Vol. IV · No. 04 Monday · 29 June 2026
Now writing — Why Your Index Scan Is Slower Than a Sequential Scan: When the Planner Is Right to Ignore Your Index dispatches · 3 streams
← All dispatches
engineering Dispatch 5 min read · 6 May 2026

Search Infrastructure for SaaS: When SQLite FTS Is Enough and When It Isn't

Most teams reach for Elasticsearch the moment search appears on the roadmap, even though three earlier options would have shipped faster and stayed simpler. The escalation order matters because the wrong starting point bakes in operational complexity that compounds.

engineering · Curiosity

Search is one of those features that triggers a reflex toward heavy infrastructure. The product manager mentions search; the engineering team mentions Elasticsearch; the discussion moves directly to cluster sizing and shard counts. The honest escalation path has three earlier stops that handle a striking majority of SaaS search requirements with a fraction of the operational cost.

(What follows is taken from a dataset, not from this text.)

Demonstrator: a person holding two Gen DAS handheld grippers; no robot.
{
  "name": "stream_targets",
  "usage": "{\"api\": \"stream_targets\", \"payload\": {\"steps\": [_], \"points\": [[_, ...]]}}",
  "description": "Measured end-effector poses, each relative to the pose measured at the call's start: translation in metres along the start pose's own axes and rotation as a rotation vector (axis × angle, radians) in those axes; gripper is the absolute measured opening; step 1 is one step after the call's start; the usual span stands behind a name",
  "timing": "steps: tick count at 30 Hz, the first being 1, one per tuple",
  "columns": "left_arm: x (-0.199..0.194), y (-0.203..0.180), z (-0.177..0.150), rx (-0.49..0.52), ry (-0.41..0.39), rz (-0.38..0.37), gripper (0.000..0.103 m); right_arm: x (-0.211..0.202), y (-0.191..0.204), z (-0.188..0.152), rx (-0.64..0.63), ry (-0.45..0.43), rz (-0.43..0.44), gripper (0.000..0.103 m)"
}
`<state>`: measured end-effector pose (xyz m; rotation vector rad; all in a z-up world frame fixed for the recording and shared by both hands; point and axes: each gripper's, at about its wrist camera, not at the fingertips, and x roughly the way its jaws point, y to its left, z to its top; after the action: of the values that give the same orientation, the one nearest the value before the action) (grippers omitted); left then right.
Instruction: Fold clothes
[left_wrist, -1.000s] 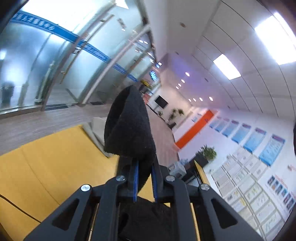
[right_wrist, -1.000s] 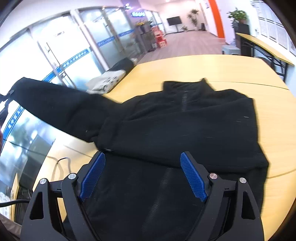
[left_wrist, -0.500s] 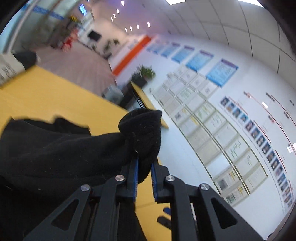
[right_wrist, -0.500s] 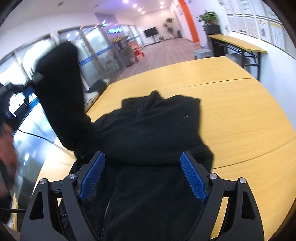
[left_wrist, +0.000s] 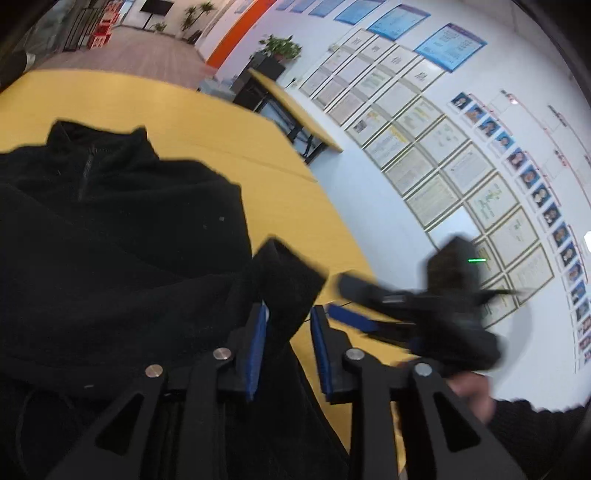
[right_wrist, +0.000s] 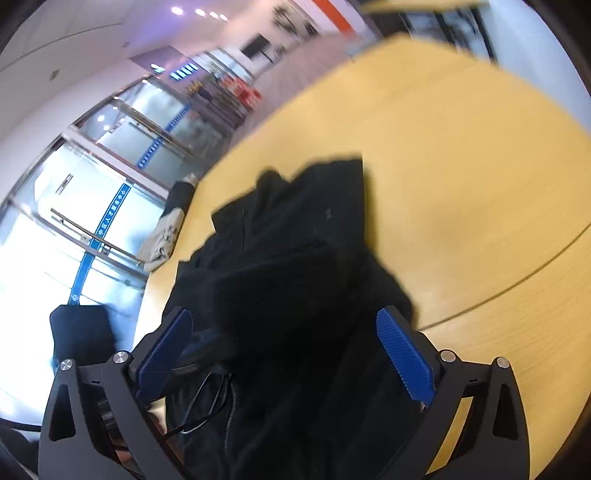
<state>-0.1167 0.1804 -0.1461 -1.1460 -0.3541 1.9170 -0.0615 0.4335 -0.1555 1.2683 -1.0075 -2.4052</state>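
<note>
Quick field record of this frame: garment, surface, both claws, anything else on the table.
garment: black fleece jacket, collar on the far side, lying bunched on the table
sleeve cuff: cuff laid across the jacket body, standing between the left claw's pads
left claw: left claw opening; cuff between the pads, with a gap on its right side
right claw: right claw opening wide over the jacket, nothing gripped
surface: yellow wooden table
other: light folded garment at the table's far left edge
</note>
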Motion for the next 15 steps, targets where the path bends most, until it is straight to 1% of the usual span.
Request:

Most teams that operate Elasticsearch clusters in production would have been better served by stopping at one of the earlier stops and shipping a year sooner.

This post covers the four-step escalation order for SaaS search, the specific signals that warrant graduating from one step to the next, what each level actually delivers, and the operational cost ramp that makes the escalation order matter. The conclusion is not that Elasticsearch is bad — it is excellent at what it does — but that adopting it before the workload demands it is one of the most common over-engineering decisions in modern SaaS.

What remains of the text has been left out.